> **About this exercise**:
Copy every line of the records that includes the word "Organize".

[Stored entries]
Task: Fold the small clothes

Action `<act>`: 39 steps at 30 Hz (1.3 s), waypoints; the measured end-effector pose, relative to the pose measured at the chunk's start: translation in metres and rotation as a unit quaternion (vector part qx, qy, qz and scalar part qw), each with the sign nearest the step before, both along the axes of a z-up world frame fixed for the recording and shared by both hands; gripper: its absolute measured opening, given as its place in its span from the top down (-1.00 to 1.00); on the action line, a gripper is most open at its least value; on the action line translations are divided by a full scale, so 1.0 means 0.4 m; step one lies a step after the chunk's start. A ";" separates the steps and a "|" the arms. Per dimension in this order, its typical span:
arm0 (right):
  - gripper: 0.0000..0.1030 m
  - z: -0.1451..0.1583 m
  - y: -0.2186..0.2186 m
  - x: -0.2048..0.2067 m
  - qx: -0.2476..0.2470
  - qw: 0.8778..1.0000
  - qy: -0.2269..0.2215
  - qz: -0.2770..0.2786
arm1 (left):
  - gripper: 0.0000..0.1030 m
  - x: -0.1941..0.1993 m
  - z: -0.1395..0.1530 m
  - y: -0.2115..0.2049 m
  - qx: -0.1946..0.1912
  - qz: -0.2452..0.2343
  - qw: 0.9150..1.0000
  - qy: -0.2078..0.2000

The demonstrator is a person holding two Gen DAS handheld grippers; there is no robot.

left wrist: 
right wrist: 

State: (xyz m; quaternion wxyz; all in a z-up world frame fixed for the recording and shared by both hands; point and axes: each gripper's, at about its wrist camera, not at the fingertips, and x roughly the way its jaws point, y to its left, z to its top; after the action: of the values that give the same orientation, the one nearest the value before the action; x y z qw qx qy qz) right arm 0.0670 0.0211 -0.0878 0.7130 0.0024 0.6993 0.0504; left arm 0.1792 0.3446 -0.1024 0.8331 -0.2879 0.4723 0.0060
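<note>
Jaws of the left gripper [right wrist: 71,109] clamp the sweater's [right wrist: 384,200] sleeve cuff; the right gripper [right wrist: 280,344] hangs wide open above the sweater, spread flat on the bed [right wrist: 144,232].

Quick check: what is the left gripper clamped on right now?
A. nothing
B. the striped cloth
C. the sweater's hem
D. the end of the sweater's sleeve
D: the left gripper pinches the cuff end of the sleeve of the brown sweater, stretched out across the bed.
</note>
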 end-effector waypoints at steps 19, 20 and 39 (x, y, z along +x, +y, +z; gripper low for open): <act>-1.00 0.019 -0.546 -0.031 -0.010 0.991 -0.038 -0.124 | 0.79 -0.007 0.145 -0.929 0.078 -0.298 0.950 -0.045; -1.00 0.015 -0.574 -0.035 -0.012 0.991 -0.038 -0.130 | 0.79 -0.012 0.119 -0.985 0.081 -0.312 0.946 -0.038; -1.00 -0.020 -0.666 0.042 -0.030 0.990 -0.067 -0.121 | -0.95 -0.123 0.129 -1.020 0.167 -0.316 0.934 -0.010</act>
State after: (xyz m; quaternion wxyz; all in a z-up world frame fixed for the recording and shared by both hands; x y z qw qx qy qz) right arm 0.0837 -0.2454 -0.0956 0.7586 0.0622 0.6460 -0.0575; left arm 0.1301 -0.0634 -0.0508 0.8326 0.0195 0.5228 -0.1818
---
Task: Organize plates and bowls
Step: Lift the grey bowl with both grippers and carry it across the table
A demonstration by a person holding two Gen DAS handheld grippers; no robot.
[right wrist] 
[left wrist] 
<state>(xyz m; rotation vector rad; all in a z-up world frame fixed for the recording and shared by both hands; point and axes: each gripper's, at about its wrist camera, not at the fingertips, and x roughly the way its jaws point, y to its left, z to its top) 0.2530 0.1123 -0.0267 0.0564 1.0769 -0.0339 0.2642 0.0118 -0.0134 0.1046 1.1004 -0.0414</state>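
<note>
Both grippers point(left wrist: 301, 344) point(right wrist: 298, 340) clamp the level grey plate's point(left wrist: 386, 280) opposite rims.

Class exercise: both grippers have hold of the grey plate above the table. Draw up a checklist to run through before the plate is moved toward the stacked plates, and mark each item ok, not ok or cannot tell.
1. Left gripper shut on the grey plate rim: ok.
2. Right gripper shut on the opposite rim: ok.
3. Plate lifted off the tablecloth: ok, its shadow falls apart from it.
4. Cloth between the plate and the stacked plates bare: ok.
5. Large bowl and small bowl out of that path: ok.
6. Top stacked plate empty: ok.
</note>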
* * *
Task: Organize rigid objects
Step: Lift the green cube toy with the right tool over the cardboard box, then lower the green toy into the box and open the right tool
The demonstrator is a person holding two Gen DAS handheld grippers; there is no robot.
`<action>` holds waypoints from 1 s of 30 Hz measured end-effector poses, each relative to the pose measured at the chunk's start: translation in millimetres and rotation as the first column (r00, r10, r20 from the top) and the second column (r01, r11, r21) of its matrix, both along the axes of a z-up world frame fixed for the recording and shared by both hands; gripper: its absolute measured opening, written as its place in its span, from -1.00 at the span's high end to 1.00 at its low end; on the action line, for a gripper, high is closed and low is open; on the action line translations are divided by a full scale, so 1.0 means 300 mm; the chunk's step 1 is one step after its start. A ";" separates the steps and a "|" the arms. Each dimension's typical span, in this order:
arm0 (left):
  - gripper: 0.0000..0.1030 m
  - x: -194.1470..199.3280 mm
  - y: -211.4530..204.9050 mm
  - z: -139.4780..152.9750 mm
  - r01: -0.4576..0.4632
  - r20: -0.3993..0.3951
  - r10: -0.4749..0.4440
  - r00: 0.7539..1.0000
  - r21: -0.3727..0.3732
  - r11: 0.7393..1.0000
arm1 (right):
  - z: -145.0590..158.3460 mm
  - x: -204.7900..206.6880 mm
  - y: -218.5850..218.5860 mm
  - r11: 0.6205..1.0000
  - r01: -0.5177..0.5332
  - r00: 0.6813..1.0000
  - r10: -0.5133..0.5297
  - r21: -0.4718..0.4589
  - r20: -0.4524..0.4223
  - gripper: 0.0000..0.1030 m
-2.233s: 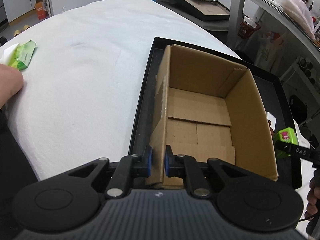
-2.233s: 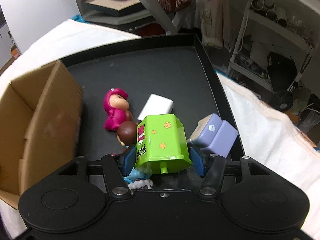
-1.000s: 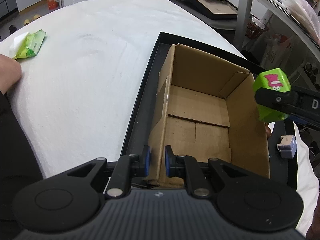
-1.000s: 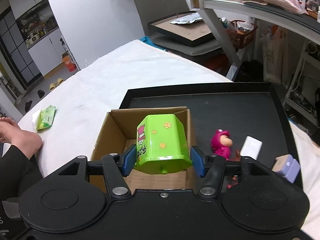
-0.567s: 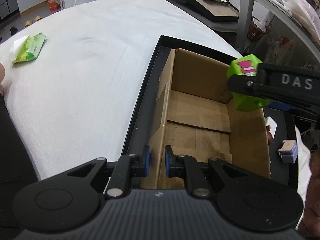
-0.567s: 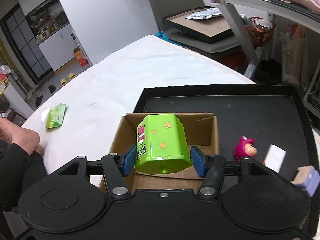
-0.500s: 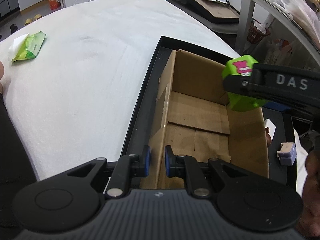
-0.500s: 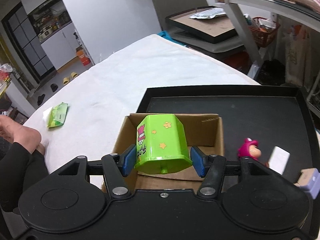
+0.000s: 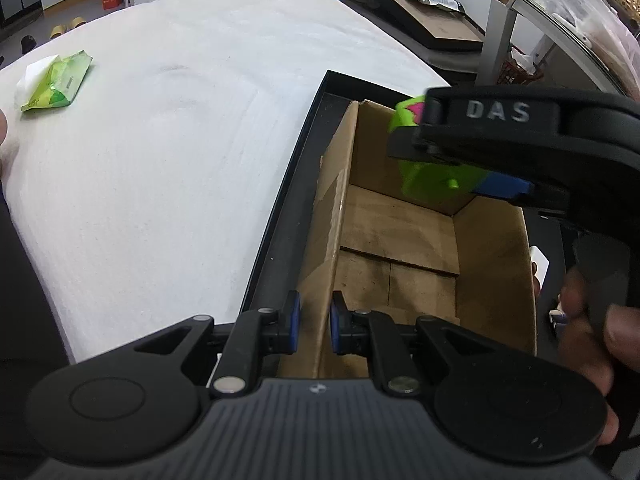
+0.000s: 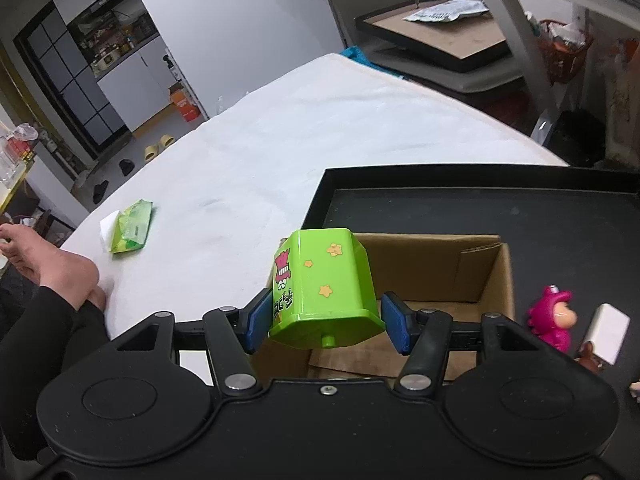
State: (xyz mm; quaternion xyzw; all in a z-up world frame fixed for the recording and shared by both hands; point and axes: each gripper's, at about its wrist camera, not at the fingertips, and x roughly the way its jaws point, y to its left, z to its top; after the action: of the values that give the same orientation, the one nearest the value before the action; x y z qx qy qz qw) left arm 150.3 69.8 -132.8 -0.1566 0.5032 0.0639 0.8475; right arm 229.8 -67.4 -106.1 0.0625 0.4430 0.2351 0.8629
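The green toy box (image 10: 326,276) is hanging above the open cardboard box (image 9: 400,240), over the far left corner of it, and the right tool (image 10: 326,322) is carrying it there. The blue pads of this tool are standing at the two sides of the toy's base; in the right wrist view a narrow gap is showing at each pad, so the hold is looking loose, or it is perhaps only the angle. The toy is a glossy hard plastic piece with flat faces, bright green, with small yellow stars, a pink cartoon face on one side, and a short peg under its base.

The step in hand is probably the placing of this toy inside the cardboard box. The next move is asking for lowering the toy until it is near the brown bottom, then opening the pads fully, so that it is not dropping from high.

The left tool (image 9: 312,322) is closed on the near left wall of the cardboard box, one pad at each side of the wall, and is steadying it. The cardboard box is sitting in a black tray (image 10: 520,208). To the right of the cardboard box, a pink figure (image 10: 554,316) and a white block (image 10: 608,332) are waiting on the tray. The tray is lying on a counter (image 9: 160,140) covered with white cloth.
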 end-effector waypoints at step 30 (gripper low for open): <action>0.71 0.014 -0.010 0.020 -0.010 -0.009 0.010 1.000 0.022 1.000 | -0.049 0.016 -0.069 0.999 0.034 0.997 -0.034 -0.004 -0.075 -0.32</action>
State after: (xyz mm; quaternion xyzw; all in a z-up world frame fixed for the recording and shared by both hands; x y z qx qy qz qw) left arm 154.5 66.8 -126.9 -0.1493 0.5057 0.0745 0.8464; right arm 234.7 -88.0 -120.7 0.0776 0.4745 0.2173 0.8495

> **Expected answer**:
Task: Organize plates and bowls
Task: Organize rigid objects

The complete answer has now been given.